Puree the vinegar and mustard in a blender. With the blender running, slowly pour in
the olive oil. Season to taste with the salt and pepper. Keeps up to 1 week in the
refrigerator.
For Honey Mustard Vinaigrette – Add 3/4 Tbsp. Raw Honey

 

Red Quinoa Salad

1 cup Red Quinoa (prepare with 1/2 cup dry quinoa and 1 cup water – just like rice)
1/4 cup diced Red Onion
1/2 cup drained and rinsed Black Beans
1 cup Edamame (boil for 5 minutes then drain and cool)
1 Tbsp Balsamic Vinegar
1/2 Tbsp Extra Virgin Olive Oil

Calories: 138
Protein: 6 g
Fiber: 4.5 g

 

Seaweed Salad

1 cup Soaked Arame Seaweed
2 Tbsp Flax Oil
1 Avocado
1 Tomato
1/4 Red Onion, finely chopped
1 Carrot, chopped or shredded
Parsley, finely chopped
Fresh Lemon Juice
Sea Salt
Dash of Cayenne

Add all ingredients together in bowl, mix and enjoy.

Calories: 163
Protein: 3 g
Fiber: 6.5 g

 

Spinach, Broccoli, Orange and Arugula Salad

Dressing:
1/4 cup Cider Vinegar
2 Tbsp.
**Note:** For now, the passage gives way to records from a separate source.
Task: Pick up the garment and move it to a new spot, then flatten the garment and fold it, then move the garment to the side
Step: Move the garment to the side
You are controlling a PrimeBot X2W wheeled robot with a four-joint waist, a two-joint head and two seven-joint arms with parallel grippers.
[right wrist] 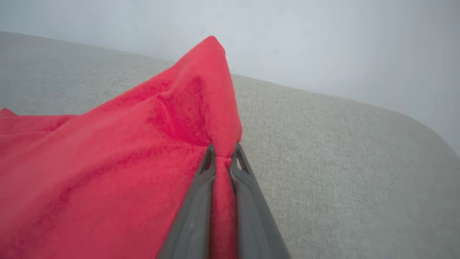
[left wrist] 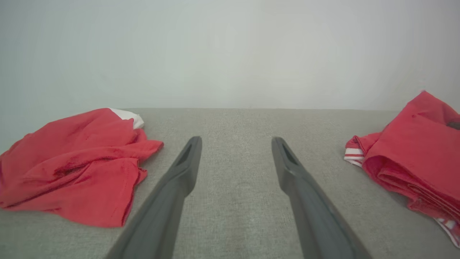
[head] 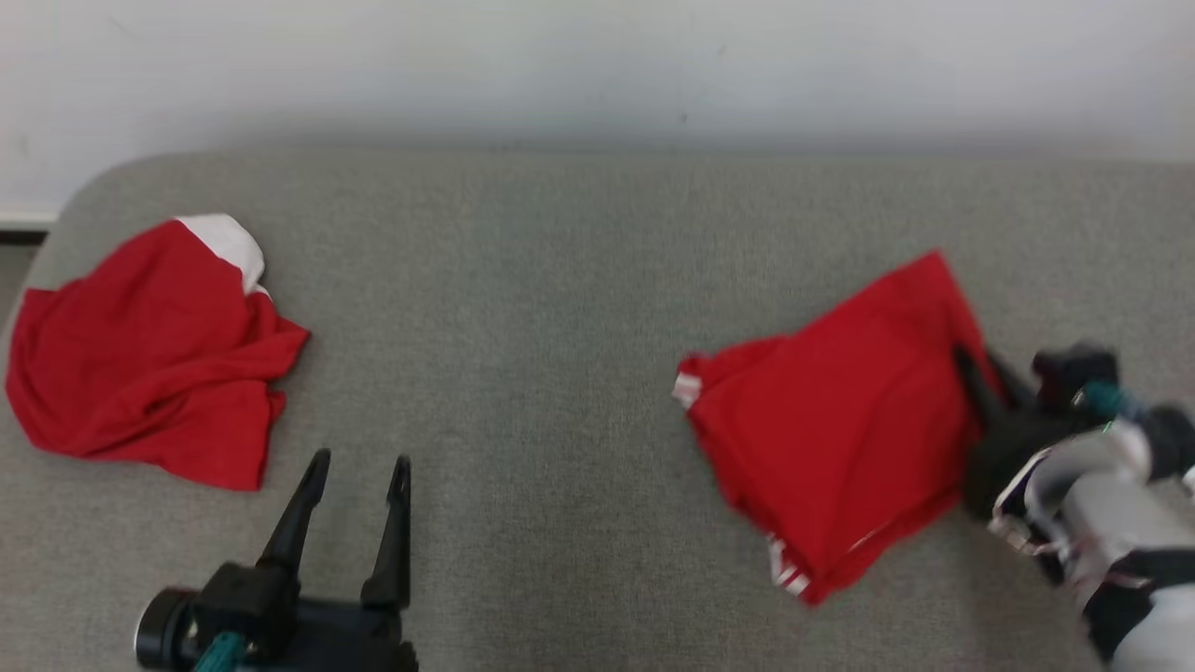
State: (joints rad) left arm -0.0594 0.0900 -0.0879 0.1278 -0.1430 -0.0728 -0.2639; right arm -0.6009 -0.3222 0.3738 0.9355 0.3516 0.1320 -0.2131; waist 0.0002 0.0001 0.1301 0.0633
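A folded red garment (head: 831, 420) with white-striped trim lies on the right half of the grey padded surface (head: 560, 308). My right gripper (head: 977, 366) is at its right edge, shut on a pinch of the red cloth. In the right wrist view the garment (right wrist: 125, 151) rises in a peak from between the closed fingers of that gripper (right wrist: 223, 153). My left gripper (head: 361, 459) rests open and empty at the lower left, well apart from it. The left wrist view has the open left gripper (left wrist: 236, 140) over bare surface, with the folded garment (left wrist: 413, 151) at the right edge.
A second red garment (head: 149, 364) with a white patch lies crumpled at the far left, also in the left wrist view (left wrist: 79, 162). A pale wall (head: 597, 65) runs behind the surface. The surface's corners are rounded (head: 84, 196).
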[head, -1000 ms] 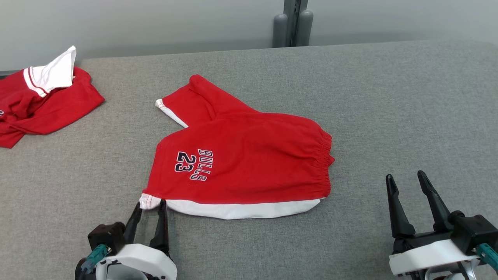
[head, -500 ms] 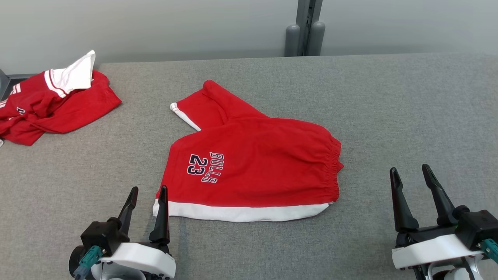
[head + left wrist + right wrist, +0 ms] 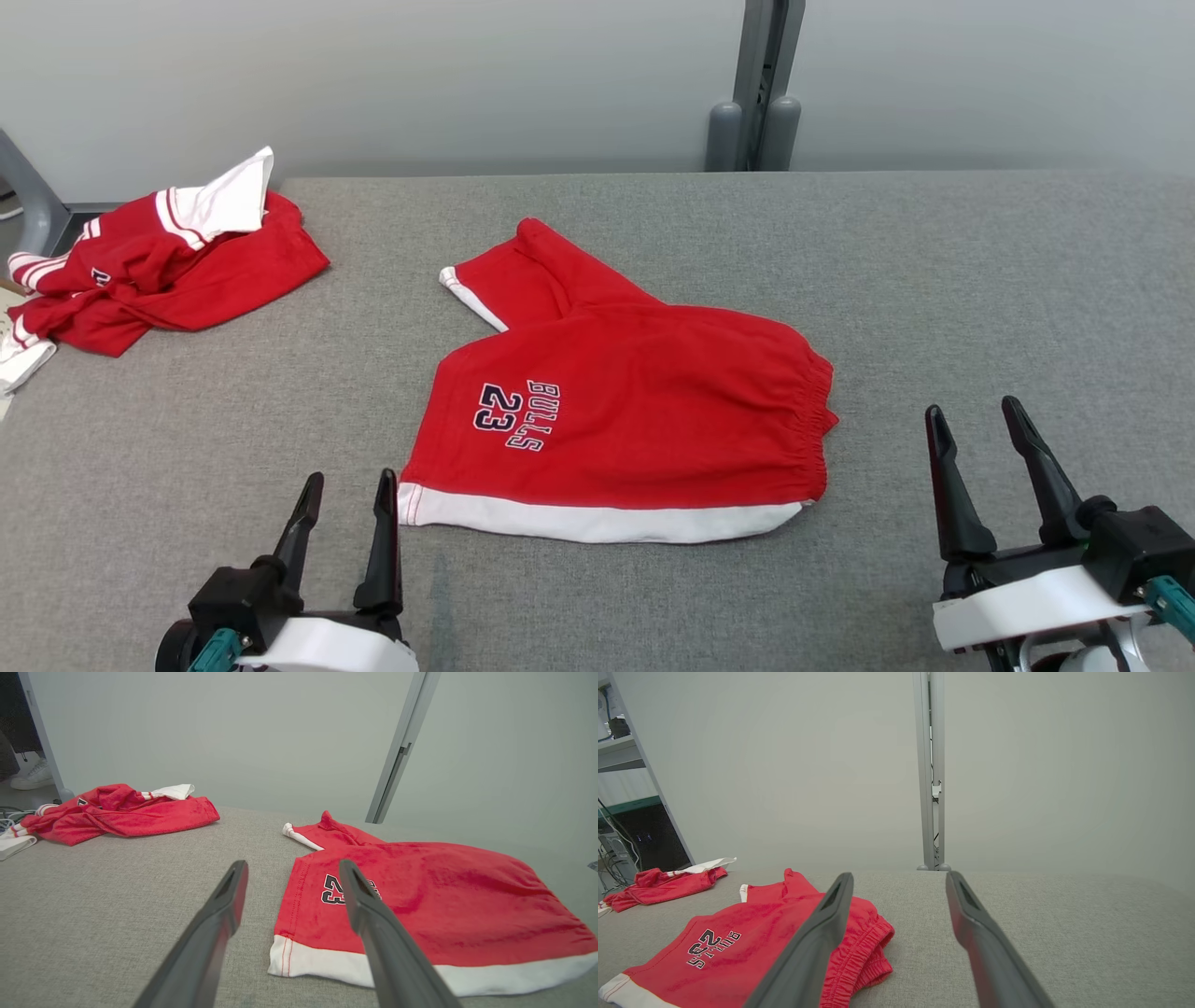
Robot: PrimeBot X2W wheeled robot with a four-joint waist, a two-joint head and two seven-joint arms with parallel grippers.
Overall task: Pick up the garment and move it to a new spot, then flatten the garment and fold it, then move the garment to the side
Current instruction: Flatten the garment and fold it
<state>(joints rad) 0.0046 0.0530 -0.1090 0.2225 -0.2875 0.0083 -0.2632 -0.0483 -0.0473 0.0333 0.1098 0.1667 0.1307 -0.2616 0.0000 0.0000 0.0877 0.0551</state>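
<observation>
The garment (image 3: 635, 411) is a pair of red shorts with a white hem and "BULLS 23" lettering, lying folded on the grey table (image 3: 980, 280), one leg angled back-left. The left wrist view has the garment (image 3: 434, 910) on its right side, and the right wrist view has the garment (image 3: 752, 947) at lower left. My left gripper (image 3: 346, 483) is open just off the garment's front-left hem corner, touching nothing. At the front right my right gripper (image 3: 975, 416) stands open and empty, apart from the elastic waistband.
A second red and white garment (image 3: 168, 261) lies crumpled at the table's back-left corner. A grey post (image 3: 761, 103) stands behind the table's far edge against a pale wall. Bare grey cloth spreads right of the shorts.
My left gripper has opened, let go of the garment's front-left hem corner and drawn back. The camera has shifted, moving the whole picture. The right gripper stays open.
</observation>
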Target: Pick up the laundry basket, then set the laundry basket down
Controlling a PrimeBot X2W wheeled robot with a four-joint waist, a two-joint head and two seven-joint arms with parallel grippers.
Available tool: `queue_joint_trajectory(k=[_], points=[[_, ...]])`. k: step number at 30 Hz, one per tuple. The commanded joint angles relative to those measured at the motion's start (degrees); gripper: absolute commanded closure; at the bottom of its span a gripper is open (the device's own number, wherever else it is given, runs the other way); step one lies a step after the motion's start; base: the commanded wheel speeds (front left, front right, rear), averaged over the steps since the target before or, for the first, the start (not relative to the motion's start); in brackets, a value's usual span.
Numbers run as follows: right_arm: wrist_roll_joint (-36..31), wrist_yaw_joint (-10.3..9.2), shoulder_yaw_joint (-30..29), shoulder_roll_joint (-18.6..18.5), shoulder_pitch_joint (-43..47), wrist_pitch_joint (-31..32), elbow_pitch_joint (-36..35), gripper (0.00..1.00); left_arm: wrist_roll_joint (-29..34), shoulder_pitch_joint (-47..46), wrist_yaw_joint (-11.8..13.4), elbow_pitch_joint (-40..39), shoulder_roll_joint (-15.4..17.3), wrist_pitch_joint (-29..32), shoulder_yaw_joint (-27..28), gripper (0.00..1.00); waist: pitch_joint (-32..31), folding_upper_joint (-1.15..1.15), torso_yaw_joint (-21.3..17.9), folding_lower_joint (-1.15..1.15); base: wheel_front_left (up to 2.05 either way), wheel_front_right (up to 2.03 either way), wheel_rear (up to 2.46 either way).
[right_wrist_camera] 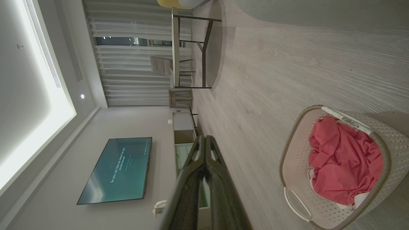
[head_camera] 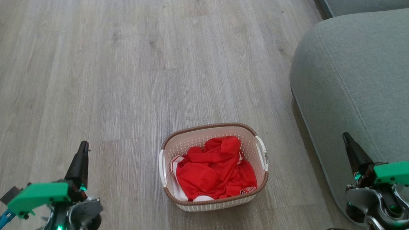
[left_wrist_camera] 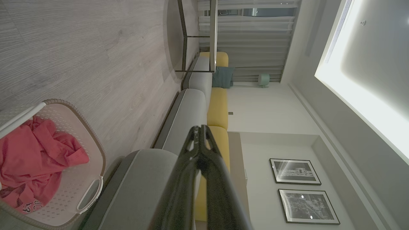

Rice Vinegar
1 Tbsp. Extra Virgin Olive Oil
1 Tbsp. Agave Nectar
1 Tbsp. Honey
1 Tbsp. Dijon Mustard
1/4 Tbsp. Sea or Celtic salt
1/8 Tbsp. coarsely Ground Black Pepper

Combine the above ingredients in a jar. Cover and shake well.

Salad:
4 cups chopped fresh Spinach
3 cups small Broccoli florets (can steam if desired)
3 cups trimmed Arugula leaves (or bagged) – can substitute Watercress
4 Oranges peeled and cut into sections

Place all ingredients into a large bowl and add dressing – stir well.
Save extra in refrigerator for the next day.

Makes 2 servings
Per serving:
Calories: 232
Protein: 8 g
Fiber: 9 g

 

Sundried Tomato Dressing

1/2 cup Sundried Tomatoes
1 clove Garlic
1 bunch Basil
1 Tbsp. Lemon Juice
1/4 cup Olive Oil
Sea Salt & fresh ground Pepper to taste
In a blender, combine the first four ingredients. With the blender running, slowly
add the olive oil. Season to taste with salt and pepper. Add more lemon juice if
needed. Keep up to 1 week in the refrigerator.